| Your objective |
With both ends included, repeat exactly the lines of the entries below from the one containing "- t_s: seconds" down to the one containing "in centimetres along", and no others.

**** The data

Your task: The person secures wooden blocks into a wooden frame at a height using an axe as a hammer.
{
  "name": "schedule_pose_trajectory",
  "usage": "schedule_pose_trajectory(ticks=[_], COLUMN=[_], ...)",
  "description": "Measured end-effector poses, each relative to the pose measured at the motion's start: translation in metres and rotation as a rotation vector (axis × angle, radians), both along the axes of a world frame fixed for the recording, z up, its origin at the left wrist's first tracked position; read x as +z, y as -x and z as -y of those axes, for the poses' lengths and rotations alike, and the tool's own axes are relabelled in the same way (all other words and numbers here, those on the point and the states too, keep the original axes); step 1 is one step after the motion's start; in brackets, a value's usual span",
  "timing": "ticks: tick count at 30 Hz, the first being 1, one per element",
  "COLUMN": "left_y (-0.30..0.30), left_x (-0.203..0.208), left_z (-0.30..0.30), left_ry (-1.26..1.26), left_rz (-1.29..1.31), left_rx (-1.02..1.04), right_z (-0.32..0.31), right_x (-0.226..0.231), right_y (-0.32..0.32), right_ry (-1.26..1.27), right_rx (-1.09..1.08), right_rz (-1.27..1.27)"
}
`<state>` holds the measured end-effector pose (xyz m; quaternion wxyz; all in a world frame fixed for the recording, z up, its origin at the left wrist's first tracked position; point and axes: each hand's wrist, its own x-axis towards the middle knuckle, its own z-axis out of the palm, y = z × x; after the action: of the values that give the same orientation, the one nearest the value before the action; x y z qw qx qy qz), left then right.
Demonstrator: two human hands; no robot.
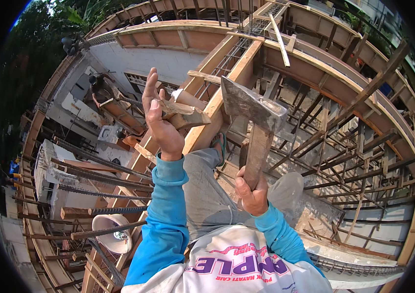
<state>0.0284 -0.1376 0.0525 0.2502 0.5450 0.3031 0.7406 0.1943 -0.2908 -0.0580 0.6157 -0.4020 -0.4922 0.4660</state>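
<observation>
My right hand (253, 196) is wrapped round the lower end of a wooden handle, and the hammer (258, 113) stands upright with its worn steel head at the top. That head tapers to a broad pointed end on the left and has a blunt face on the right. To the left, my left hand (167, 136) is raised with a short, rough piece of wood (189, 117) against its palm. Its thumb and a finger point upward; the other fingers are partly hidden behind the wood. The hammer head and the wood are apart.
Below me runs a timber beam form (207, 129) with rebar inside its far stretch. Steel bars (105, 179) jut in from the left, near a white bucket (112, 233). Poles and props (324, 132) fill the drop at right. Another person (101, 90) works lower left.
</observation>
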Motion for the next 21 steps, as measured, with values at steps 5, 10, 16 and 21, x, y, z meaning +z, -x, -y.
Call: schedule_pose_trajectory(ticks=[5,10,16,21], left_y=[-0.003,0.009,0.006,-0.003], left_x=[0.003,-0.003,-0.003,0.005], left_z=[0.002,0.001,0.001,0.001], left_ry=[-0.028,-0.03,-0.059,-0.032], left_rz=[-0.01,-0.029,-0.053,-0.014], left_rx=[-0.03,-0.075,-0.041,0.01], right_z=[-0.013,-0.032,-0.016,-0.034], right_x=[-0.003,-0.031,0.023,0.01], right_y=[0.01,0.025,0.007,0.02], right_ry=[-0.086,-0.015,-0.027,-0.265], right_rx=[-0.051,0.027,0.011,-0.074], right_rz=[0.126,0.363,0.204,-0.034])
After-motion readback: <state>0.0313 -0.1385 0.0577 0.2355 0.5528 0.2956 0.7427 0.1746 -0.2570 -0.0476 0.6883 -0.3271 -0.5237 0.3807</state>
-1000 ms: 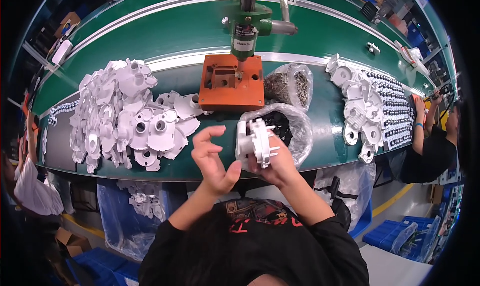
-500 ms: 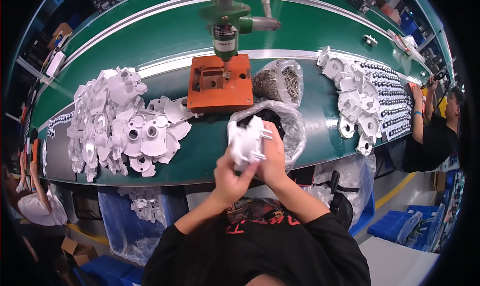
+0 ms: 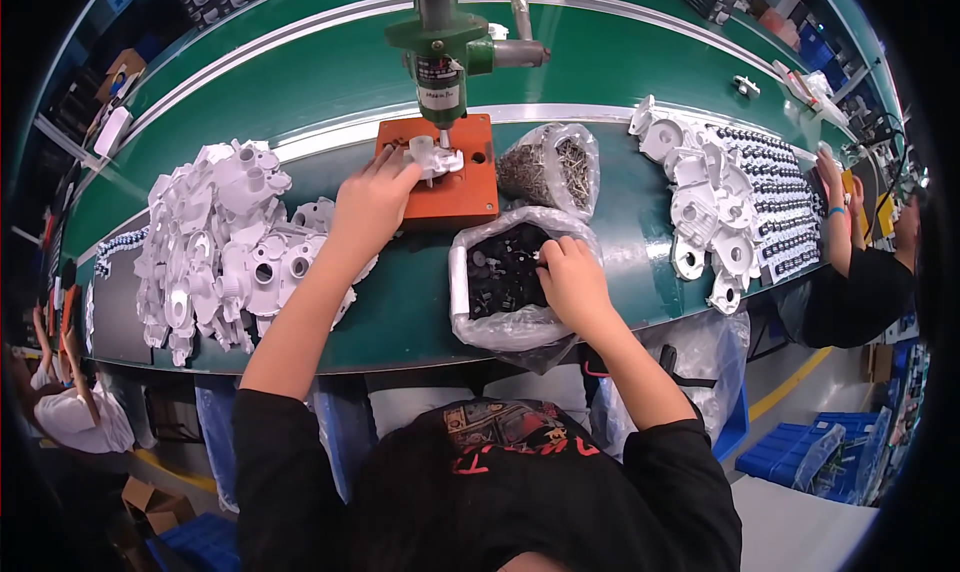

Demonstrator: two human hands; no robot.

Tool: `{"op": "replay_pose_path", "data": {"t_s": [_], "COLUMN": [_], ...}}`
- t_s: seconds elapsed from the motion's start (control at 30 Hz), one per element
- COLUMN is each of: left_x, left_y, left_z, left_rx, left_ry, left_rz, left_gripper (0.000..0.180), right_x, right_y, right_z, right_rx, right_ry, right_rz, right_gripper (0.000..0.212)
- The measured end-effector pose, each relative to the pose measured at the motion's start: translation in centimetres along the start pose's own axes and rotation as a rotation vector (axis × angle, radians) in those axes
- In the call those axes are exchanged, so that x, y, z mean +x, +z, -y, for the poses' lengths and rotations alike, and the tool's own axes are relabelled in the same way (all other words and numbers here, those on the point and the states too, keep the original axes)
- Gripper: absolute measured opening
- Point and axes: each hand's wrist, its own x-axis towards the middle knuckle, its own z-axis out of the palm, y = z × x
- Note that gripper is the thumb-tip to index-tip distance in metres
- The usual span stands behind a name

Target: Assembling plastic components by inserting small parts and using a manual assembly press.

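Note:
My left hand (image 3: 378,200) reaches to the orange fixture block (image 3: 455,204). Its fingers grip the near left side of a white plastic part (image 3: 436,158), which sits on the block beneath the tip of a green press head (image 3: 440,82). My right hand (image 3: 574,280) is at the right inner edge of a plastic-lined container (image 3: 460,287) of small black parts (image 3: 500,264). Its fingers are curled together, and whatever is between them is too small to make out. Behind that container, a clear bag (image 3: 545,177) holds many metal screws or pins.
A tall heap of white plastic parts (image 3: 215,232) lies on the left of the green bench. More white housings (image 3: 705,197) lie at the right beside rows of small black-and-white pieces (image 3: 775,197). Co-workers stand at both far sides. Blue bins (image 3: 800,452) are on the floor.
My hands have separated. The left moved forward with the white part onto the orange block, under the press. The right moved right and down to the container of black parts.

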Motion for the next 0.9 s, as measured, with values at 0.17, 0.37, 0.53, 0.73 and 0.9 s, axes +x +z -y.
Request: {"op": "replay_pose_path", "data": {"t_s": [0.17,0.37,0.53,0.73,0.9], "left_x": [0.3,-0.4,-1.0,-0.7,-1.0], "left_y": [2.0,1.8,1.7,2.1,2.4], "left_z": [0.3,1.2,-0.2,-0.9,-0.7], "left_rx": [0.048,-0.275,-0.171,-0.164,-0.184], "left_ry": [0.047,-0.014,-0.015,-0.076,-0.104], "left_rz": [-0.075,0.153,0.151,0.081,0.075], "left_gripper": [0.012,0.035,0.066,0.069,0.067], "right_x": [0.0,1.5,9.3,17.9,18.5], "right_y": [0.2,-1.9,-3.4,1.8,3.7], "right_z": [-0.9,-0.6,2.7,3.4,3.1], "right_rx": [-0.023,0.275,0.755,0.516,0.476], "right_ry": [-0.06,-0.01,0.032,-0.055,-0.083], "right_rz": [-0.02,-0.082,-0.034,-0.002,-0.068], "right_gripper": [0.017,0.01,0.019,0.018,0.017]}}
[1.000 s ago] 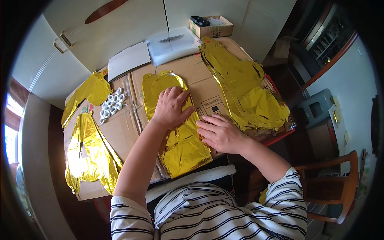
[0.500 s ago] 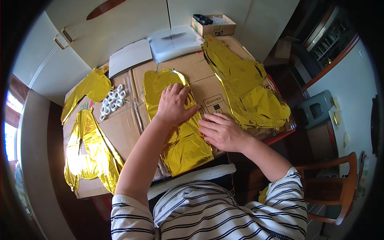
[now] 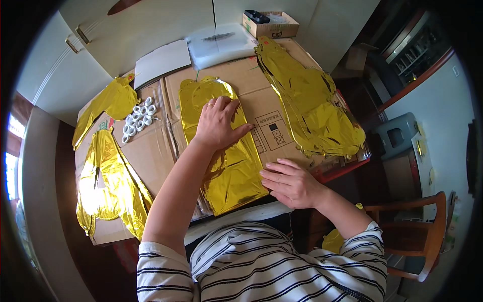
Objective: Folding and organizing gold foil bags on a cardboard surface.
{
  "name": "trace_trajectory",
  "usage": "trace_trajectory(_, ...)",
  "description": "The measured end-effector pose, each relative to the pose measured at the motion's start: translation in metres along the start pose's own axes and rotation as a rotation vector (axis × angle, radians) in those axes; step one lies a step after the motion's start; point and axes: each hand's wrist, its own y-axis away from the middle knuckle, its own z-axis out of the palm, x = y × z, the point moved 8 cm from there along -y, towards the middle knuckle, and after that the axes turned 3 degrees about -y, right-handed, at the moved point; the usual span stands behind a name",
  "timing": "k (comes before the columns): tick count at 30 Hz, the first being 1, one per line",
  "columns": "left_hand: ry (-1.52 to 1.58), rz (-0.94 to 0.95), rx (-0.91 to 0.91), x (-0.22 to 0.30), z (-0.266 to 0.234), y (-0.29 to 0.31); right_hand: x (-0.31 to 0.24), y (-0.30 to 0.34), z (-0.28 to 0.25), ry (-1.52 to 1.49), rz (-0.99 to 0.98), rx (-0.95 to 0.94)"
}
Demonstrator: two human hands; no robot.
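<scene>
A flat, folded gold foil balloon point(image 3: 236, 181) lies lengthwise in front of me on a cardboard-covered table point(image 3: 156, 156). My left hand point(image 3: 217, 123) rests on its upper half, palm down, thumb stretched out to the right and fingers loosely bent. Along the balloon's lower right edge lies my right hand point(image 3: 293, 185), its fingers extended and their tips touching the foil's border. Neither hand grips anything. To the right, a stack of gold foil balloons point(image 3: 312, 105) is spread out with uneven edges.
Gold foil pieces lie at the near left point(image 3: 113, 176) and far left point(image 3: 103, 108), beside several small white rolls point(image 3: 138, 122). Along the back are a white sheet point(image 3: 162, 61), clear plastic bags point(image 3: 216, 53) and a small box point(image 3: 276, 31). A wooden chair point(image 3: 432, 236) stands right.
My right hand has slid down along the balloon's right edge toward me. My left hand has stayed on its upper half. The view has shifted slightly.
</scene>
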Motion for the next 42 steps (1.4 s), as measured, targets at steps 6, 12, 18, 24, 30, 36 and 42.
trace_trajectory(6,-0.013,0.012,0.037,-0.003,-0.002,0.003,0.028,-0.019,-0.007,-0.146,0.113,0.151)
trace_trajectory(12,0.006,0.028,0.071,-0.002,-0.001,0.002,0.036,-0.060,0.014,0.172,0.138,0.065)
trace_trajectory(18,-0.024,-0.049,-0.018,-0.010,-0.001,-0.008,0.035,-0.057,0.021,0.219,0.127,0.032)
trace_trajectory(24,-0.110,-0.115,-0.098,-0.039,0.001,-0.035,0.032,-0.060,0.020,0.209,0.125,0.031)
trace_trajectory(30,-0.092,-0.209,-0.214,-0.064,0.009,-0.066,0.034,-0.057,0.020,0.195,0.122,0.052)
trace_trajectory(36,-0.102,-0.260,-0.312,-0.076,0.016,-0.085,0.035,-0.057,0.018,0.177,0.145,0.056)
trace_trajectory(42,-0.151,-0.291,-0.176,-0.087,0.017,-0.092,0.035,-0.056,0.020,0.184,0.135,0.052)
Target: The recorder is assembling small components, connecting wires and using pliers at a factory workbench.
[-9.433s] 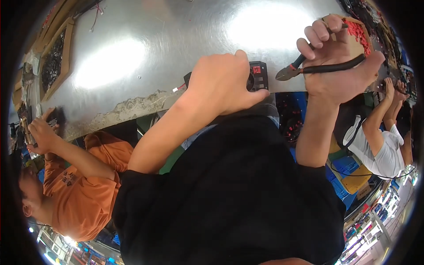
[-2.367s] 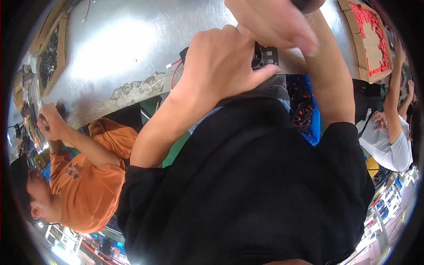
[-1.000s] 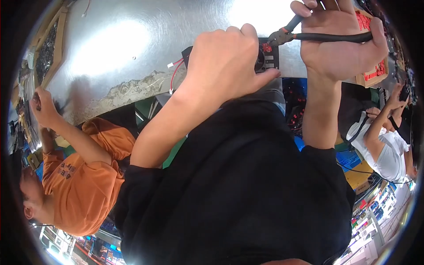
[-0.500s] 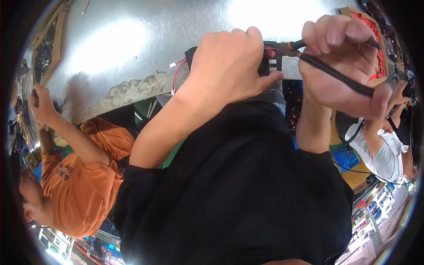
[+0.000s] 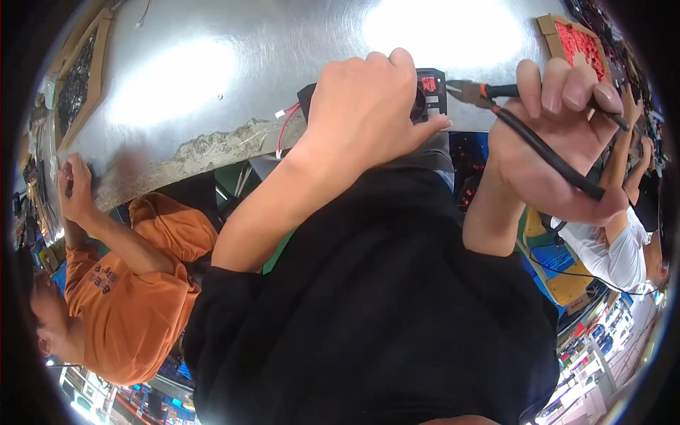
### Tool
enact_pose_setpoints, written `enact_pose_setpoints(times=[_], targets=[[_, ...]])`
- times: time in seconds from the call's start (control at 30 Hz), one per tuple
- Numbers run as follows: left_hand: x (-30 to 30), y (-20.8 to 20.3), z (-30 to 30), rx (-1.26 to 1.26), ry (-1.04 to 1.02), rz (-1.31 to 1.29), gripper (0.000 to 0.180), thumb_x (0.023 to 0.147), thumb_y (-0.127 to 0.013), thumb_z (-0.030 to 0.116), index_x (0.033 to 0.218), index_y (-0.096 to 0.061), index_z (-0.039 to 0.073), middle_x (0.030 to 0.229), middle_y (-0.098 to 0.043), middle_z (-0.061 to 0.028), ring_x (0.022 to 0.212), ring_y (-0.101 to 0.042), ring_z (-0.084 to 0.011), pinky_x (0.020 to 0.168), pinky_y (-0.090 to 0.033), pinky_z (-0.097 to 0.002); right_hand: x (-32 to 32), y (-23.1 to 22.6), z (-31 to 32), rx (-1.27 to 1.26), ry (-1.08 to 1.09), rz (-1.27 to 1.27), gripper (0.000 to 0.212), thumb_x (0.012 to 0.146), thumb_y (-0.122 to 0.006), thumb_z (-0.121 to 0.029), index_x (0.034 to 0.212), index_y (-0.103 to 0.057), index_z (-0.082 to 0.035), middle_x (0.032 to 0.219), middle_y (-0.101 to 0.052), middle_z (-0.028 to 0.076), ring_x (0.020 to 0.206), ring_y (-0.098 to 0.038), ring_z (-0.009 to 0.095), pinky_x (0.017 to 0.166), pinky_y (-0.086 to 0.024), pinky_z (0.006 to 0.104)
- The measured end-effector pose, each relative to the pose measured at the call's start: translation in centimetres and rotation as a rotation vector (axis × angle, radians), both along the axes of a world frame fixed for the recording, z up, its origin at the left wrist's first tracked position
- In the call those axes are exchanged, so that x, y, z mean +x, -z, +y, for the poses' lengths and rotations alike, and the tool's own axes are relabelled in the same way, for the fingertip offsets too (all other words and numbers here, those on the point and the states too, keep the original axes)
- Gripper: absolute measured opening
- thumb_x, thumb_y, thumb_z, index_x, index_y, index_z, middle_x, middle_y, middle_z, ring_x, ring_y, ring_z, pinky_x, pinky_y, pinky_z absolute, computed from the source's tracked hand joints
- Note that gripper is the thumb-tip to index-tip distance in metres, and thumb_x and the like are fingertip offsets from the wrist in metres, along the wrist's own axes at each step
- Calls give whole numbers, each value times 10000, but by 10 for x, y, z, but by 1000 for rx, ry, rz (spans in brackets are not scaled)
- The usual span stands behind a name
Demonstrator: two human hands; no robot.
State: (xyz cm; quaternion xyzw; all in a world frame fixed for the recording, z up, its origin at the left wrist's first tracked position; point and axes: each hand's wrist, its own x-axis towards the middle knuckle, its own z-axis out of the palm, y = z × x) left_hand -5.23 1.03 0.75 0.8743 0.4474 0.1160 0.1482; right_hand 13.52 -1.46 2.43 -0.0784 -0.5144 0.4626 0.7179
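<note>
The left hand (image 5: 363, 106) lay over a black housing (image 5: 437, 93) at the tabletop's (image 5: 283, 64) near edge; whether its fingers gripped could not be told. The right hand (image 5: 559, 134) had its fingers clamped on cutting pliers (image 5: 531, 138), tips just beside the housing.

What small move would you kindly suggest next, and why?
I would perhaps ease the cutters left toward the red piece: they point its way from by the black part's right edge, the right hand has their handles spread, and the left hand lies over the black part, seemingly steadying it.
</note>
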Motion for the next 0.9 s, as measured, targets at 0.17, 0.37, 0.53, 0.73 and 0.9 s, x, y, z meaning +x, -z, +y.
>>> enact_pose_setpoints(times=[0.17,0.37,0.53,0.73,0.9], targets=[[0,2,-1,-2,-13,-8,635,783,-736,597,856,-589,-16,742,-667,-187,687,-684,-370,601,-546,-427,-2,11,2,-15,-50,-56,860,794,-573,-707,1292,-550,-7,1084,-539,143,905,-444,206,745,-341,333],[1,1,-1,-7,-17,4,630,776,-745,590,863,-594,-15,750,-671,-184,687,-690,-361,602,-548,-423,-2,17,1,-93,7,36,875,786,-558,-721,1267,-561,9,1073,-551,163,912,-472,220,750,-350,340],[1,3,-2,7,-23,-6,627,773,-749,585,861,-596,-16,749,-673,-182,686,-691,-360,609,-552,-422,-6,17,-1,-114,38,66,881,788,-547,-732,1260,-565,12,1072,-557,169,914,-487,230,749,-364,352],[1,5,-3,16,-33,-26,607,759,-772,560,850,-593,-13,731,-666,-180,679,-687,-362,602,-549,-418,-12,14,-1,-85,48,-13,866,811,-523,-726,1264,-563,11,1082,-560,179,916,-495,238,751,-378,363],[0,12,-4,81,-50,-54,574,748,-791,526,827,-576,0,696,-641,-169,653,-674,-360,586,-541,-412,-21,1,6,-56,-21,-119,845,814,-499,-683,1234,-565,48,1015,-548,184,862,-493,247,729,-384,350]])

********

| Solution to the problem |
- t_s: seconds elapsed from the motion's start (control at 30 Hz), one per element
- COLUMN is each of: left_x, left_y, left_z, left_rx, left_ry, left_rz, left_gripper (0.000..0.180), right_x, right_y, right_z, right_rx, right_ry, right_rz, right_gripper (0.000..0.212)
- The measured end-effector pose, each relative to the pose measured at the motion's start: translation in centimetres along the start pose's own axes and rotation as a rotation vector (axis × angle, radians) in those axes

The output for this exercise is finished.